May 13, 2014

Lovecraft, Spacecraft: a review of "Space Eldritch" edited by Nathan Shumate

Space Eldritch
edited by Nathan Shumate
Cold Fusion Media (2012)
250 pages

I'll be honest. H.P. Lovecraft is not one of my favorite authors. Oh, the mythos that has become his legacy is great, but the style of language is a slog to read. About the only way I can really bring myself to sit through a Lovecraft tale is to listen to them in audio format, especially if the narrator has a lot of panache. Still, the shall-we-say old-fashioned views on race ring through, no matter what. A man of his time, perhaps, but it's a speed bump half the time with classic genre fiction. Thankfully, this anthology manages to capture and monstrous splendor of Lovecraft's imagination, while avoiding the terribly dated writing style and the even more terribly dated bigotry.

The anthology offers up seven pieces of long fiction from seven different authors, each with their own unique blending of science-fiction and Lovecraftian horror. Right out the gate, there is D.J. Butler's "Arise Thou Niarlat from Thy Rest." Any story that starts with, "Is this enough blood?", is off to a good start in bringing some horror. The clash of ancient with the futuristic rings through loud and clear, with human sacrifice, time travel, and a whole lot of madness in between.

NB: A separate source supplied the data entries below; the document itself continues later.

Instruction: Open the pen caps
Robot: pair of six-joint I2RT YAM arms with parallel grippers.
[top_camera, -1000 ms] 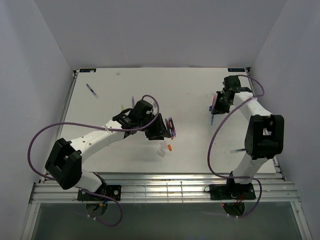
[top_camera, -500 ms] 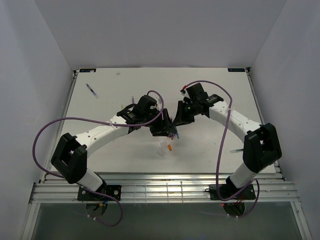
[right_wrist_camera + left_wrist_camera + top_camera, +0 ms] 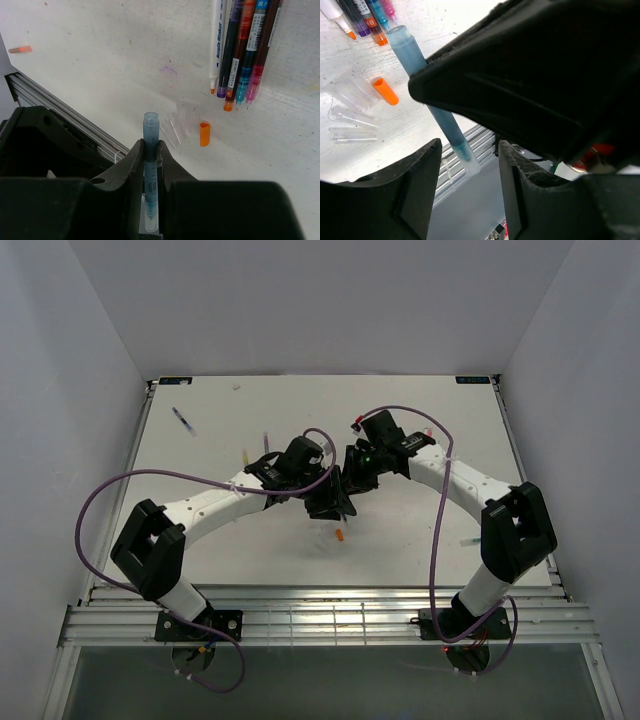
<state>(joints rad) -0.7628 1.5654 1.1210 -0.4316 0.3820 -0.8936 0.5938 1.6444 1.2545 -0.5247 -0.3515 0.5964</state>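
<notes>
A: From above, both arms bend inward and meet mid-table (image 3: 220,410), elbows out. The pen between them is lost behind the black housings.

B: The wrist views help. The right gripper (image 3: 150,147) is pinched tight on a blue pen (image 3: 151,129), held off the table. Its middle is hidden, and which end carries the cap is hard to tell.

A: The left gripper (image 3: 469,150) stands wide, one finger on either side of the pen's clear end, with a gap on each side.

B: Below lie an orange cap (image 3: 204,134) with clear caps (image 3: 182,116) just beside it, and a row of pens (image 3: 240,45) nearby.

Left hand (image 3: 470,145) open, right hand (image 3: 151,145) clamped.
</notes>
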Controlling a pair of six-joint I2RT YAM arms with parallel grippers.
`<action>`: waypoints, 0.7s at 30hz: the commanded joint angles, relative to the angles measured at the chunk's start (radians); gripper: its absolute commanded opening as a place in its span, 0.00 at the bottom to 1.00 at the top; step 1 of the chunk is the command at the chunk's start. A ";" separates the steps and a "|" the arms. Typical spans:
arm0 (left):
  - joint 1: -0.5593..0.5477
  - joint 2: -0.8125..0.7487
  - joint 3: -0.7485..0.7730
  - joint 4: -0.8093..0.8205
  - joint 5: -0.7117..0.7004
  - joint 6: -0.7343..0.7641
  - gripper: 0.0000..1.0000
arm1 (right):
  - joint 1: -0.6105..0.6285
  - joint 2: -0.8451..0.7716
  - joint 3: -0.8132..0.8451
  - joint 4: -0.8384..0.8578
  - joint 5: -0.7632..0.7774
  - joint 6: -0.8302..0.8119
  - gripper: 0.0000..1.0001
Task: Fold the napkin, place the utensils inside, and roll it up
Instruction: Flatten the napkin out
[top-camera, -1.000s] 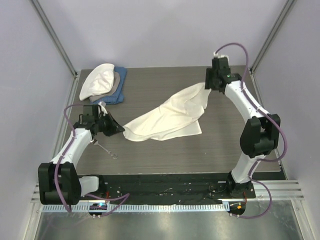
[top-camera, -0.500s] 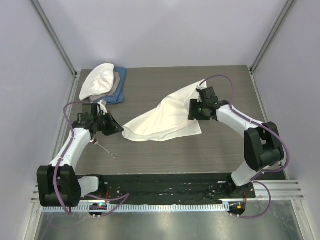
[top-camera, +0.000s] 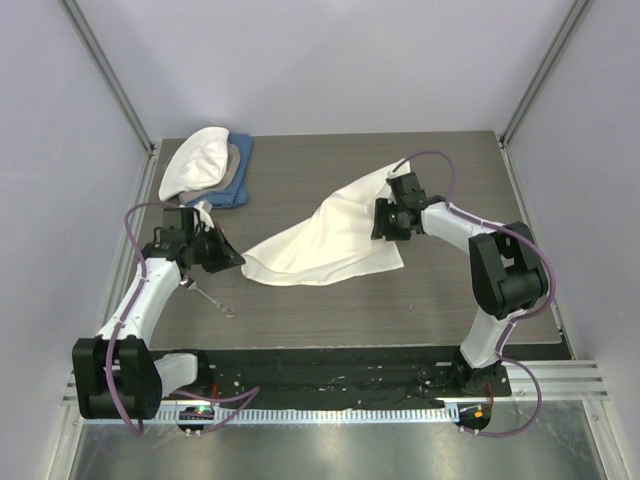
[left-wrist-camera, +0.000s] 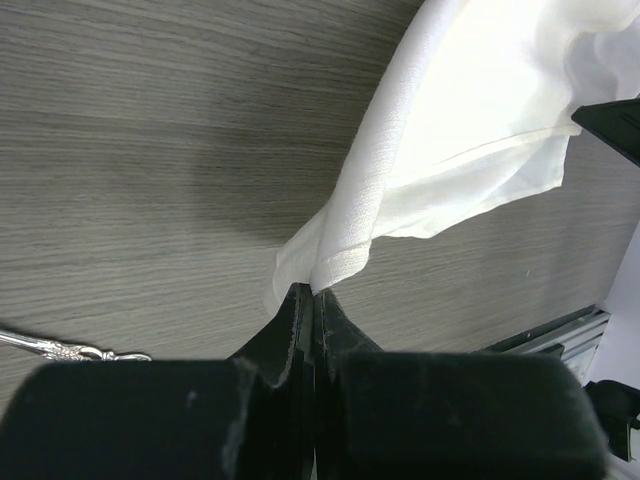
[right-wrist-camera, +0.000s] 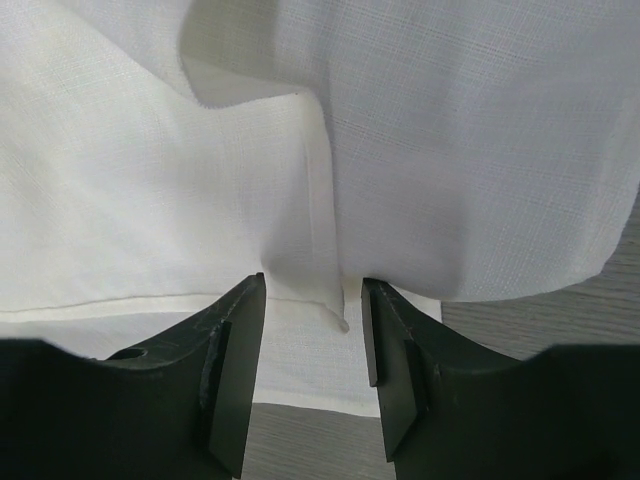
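I read the napkin (right-wrist-camera: 450, 150) as thin, finely woven matt cloth. The counter (left-wrist-camera: 150, 120) looks like dull grey wood grain, and the fork (left-wrist-camera: 70, 350) is shiny metal

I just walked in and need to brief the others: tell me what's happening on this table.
A two-armed robot is working a cream napkin on the table. The left gripper has its fingers shut on one corner of it. The right gripper is at the opposite side, fingers open with a fold of cloth between them. The napkin lies rumpled, not yet folded. The fork lies bare on the table near the left gripper, outside the napkin.
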 joint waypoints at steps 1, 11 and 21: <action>0.002 -0.022 0.037 -0.008 -0.001 0.020 0.00 | 0.004 0.002 0.033 0.024 -0.034 0.017 0.50; 0.002 -0.022 0.039 -0.011 -0.007 0.023 0.00 | 0.021 0.020 0.010 0.041 -0.094 0.035 0.14; -0.014 -0.029 0.175 -0.011 -0.136 0.035 0.00 | 0.021 -0.187 0.151 -0.006 -0.088 0.017 0.01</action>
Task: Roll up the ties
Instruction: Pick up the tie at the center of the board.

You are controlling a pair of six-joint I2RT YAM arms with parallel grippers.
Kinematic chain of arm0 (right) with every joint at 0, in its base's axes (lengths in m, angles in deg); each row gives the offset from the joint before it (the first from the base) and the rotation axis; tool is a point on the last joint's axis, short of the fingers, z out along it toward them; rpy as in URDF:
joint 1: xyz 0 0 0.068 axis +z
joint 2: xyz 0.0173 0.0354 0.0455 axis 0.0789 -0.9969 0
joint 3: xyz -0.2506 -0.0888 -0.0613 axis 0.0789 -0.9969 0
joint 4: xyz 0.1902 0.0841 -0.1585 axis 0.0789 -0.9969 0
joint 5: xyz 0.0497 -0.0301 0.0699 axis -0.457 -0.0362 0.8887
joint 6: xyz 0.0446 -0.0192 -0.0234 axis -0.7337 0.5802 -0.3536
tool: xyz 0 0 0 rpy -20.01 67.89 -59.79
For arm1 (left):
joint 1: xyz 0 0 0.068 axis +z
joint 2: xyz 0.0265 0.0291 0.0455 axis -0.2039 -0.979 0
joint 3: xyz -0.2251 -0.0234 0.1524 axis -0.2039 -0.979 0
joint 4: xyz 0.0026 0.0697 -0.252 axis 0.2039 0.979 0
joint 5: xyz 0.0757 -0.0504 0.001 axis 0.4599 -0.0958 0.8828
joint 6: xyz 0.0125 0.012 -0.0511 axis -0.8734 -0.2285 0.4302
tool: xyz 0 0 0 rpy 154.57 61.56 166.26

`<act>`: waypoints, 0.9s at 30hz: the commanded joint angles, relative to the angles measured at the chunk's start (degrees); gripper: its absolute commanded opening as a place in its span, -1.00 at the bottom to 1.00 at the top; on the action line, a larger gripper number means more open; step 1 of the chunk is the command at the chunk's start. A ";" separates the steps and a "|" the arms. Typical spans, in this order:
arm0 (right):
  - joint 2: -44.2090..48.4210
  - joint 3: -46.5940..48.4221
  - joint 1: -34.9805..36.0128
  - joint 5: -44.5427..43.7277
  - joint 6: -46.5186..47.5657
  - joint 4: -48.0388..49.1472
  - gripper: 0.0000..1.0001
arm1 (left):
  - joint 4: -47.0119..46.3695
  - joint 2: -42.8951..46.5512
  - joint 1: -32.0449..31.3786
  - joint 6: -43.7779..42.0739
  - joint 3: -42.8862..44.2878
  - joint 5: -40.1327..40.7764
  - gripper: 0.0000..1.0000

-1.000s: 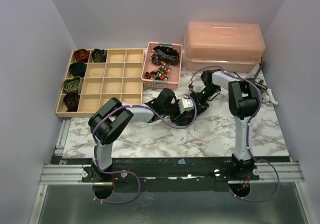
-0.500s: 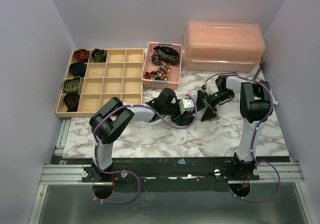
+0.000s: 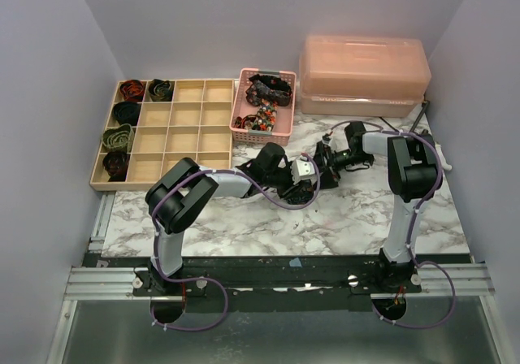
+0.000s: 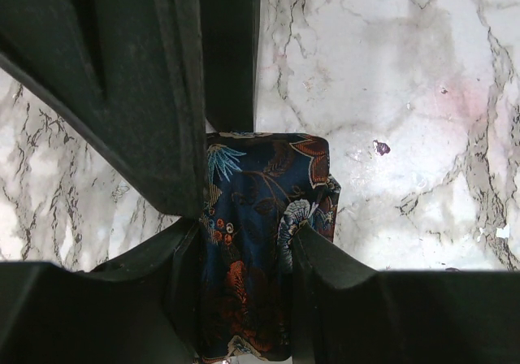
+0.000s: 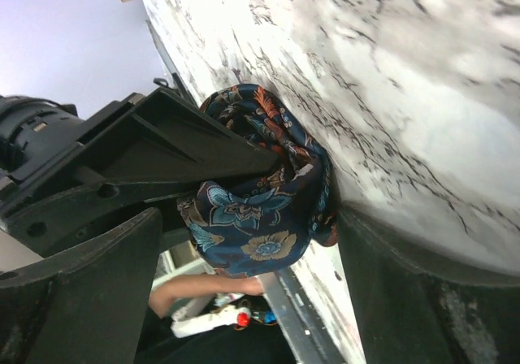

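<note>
The navy floral fabric tie, loosely coiled mid marble table, looks light, soft and slippery: my left gripper is clamped on it, so my right gripper, jaws apart at its 3 o'clock, should pinch the coil's flat sides.

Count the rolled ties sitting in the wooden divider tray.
5 rolled ties in the tray: four down its left column, one in the back row's second compartment. The other compartments look empty.
</note>
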 commanded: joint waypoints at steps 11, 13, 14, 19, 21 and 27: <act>-1.12 -2.56 0.84 5.85 8.52 -3.93 0.53 | 13.07 -5.86 -0.16 -2.04 -2.50 3.34 -1.00; -2.13 -2.91 0.84 5.80 7.54 -2.89 0.40 | 13.02 -5.80 -0.21 -2.05 -2.44 3.42 -1.00; -2.77 -2.71 0.84 5.67 7.49 -2.74 0.30 | 12.98 -5.74 -0.22 -2.04 -2.45 3.39 -1.00; -5.58 -0.20 0.84 6.62 7.60 -4.05 -0.41 | 12.52 -5.56 -0.20 -2.04 -2.81 3.38 -0.98; -6.15 0.42 0.84 6.73 9.23 -5.71 -0.75 | 12.24 -5.51 -0.18 -1.87 -2.65 3.33 -0.91; -4.36 0.41 0.81 5.06 11.80 -6.56 -0.99 | 6.62 -1.89 0.86 0.66 -4.18 -0.42 -0.11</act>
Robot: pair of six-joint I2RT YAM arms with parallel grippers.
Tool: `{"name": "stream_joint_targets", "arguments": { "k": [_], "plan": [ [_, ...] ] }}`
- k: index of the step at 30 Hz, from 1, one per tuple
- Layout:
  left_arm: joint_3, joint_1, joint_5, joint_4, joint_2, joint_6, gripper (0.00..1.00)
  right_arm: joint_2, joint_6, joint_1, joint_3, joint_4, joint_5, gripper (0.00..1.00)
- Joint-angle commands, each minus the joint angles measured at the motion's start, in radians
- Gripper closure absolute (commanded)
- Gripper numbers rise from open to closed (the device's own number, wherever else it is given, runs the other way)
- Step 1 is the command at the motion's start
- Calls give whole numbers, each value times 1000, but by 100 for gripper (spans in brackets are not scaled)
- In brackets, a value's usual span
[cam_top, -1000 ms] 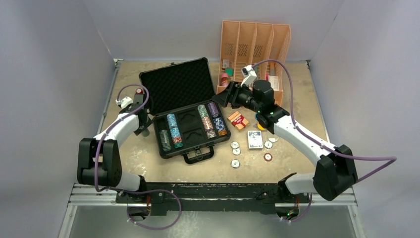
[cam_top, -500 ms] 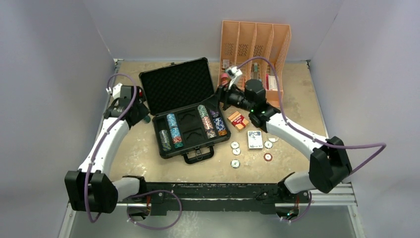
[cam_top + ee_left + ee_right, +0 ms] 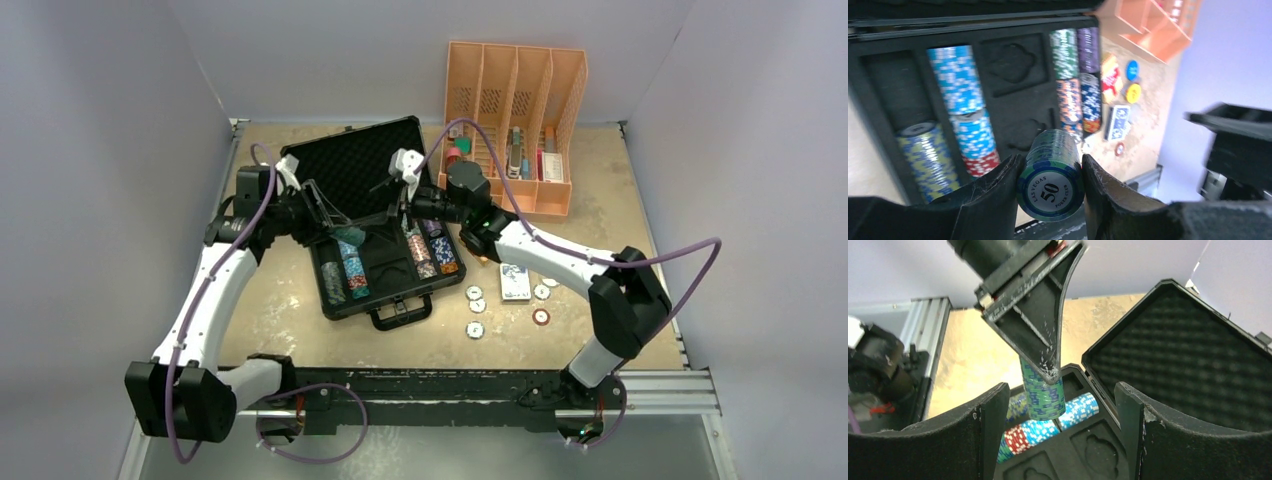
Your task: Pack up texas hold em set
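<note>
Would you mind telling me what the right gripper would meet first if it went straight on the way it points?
Most likely the green chip stack, pinched in the left gripper above the open case. It sits centred ahead of the right gripper, though depth is unclear.

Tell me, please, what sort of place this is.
Likely a robot lab cell: plain walls box in a worn table, with left arm and right arm bolted to a rail at its near edge.
</note>
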Motion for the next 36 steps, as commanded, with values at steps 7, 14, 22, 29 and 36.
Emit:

Moving on was Michael R. Collings and "Space Opera." Aptly titled story, yeah? This one wound up being my favorite of the bunch, not in capturing the Lovecraft vibe so much as just offering a great, great scifi/horror hybrid. I mean, when you read the story and think of a space-age equivalent to "my god can beat up your god," there's a touch of humor to it, which is odd given the outright gruesome featured in the tale.

From the whole anthology, I walked away with three stories as standouts for me. Collings' one, of course, but also the works of Nathan Shumate and Howard Tayler. Shumate's "The Menace Under Mars" had a nostalgic vibe to it that I thought worked really well. Set in a re-imagined mid-twentieth century and an expedition into the bowels of the Red Planet? Yeah, creepy as heck. "Flight of the Runewright" by Howard Tayler may have done the best job at showing that old Lovecraftian favorite of showing the folly of man and science run amok. My first time reading Tayler's work too, after a couple years of listening to Writing Excuses Podcast.

If you're in the mood for some Lovecraftian horror with a space opera or sci-fi twist, you ought to give this book a look-see.